■ **Exercise description**:
Check each line of the entries below for the word "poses", then state how many lines have it and nothing more.

■ **Information**:
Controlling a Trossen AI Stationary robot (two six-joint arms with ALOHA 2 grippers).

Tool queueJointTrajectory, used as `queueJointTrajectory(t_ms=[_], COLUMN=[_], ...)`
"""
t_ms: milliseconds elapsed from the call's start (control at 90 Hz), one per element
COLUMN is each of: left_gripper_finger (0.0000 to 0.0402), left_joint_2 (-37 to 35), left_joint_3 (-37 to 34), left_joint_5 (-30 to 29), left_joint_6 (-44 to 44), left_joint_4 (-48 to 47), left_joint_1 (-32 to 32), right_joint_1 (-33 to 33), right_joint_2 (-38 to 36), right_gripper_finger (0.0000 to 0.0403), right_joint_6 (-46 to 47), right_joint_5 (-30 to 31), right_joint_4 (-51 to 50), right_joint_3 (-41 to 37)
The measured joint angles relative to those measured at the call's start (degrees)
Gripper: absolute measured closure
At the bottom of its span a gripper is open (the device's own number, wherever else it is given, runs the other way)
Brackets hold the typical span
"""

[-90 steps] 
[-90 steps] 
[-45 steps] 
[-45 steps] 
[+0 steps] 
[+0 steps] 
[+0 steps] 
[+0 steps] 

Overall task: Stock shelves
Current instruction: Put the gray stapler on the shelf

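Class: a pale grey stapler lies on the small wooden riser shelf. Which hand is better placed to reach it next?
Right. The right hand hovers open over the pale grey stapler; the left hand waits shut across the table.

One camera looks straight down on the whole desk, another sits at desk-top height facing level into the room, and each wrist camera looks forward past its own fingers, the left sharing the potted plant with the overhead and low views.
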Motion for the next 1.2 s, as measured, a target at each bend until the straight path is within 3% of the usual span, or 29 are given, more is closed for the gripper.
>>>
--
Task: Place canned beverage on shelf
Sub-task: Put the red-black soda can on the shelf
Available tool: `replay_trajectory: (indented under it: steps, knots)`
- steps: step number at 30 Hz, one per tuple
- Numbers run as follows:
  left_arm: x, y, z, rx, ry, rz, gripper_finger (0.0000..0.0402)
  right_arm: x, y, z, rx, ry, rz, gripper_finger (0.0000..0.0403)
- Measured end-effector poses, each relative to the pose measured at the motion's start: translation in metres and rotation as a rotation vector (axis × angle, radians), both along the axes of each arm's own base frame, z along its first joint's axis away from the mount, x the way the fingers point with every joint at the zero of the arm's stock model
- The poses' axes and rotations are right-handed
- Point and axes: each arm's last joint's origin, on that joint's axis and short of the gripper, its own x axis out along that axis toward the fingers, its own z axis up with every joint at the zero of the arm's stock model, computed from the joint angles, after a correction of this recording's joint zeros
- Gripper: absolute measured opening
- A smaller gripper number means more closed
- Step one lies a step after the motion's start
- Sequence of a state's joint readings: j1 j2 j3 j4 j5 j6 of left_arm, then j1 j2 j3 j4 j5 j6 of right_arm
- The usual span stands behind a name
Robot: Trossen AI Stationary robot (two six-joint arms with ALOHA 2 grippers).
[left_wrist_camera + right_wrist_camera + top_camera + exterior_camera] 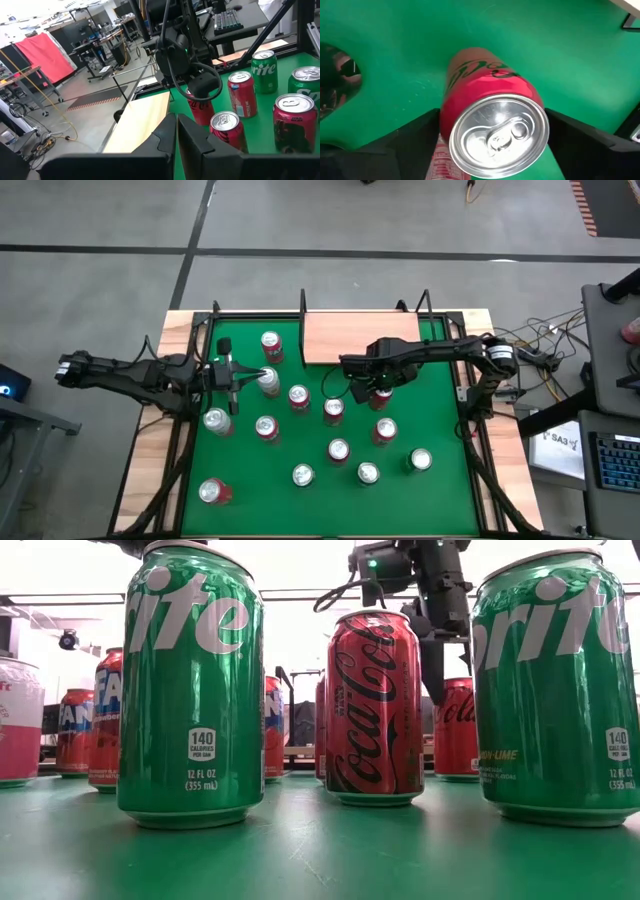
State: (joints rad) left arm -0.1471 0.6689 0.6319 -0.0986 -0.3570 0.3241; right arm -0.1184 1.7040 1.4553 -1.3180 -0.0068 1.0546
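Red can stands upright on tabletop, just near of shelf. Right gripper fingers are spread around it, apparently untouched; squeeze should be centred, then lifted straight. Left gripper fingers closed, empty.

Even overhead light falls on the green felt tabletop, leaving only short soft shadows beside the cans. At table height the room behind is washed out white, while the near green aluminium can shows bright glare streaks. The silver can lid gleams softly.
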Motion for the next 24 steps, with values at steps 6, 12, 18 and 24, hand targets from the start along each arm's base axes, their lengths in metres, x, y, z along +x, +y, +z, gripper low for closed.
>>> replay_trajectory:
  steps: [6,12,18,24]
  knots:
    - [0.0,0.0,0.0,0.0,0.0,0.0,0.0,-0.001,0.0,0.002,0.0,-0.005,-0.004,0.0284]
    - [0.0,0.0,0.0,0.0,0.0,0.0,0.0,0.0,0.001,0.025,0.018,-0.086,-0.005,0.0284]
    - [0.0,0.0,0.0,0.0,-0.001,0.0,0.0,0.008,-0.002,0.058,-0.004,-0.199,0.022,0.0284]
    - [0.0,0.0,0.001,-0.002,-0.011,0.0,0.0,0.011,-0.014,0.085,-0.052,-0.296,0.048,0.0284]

■ **Answer to this problem**:
2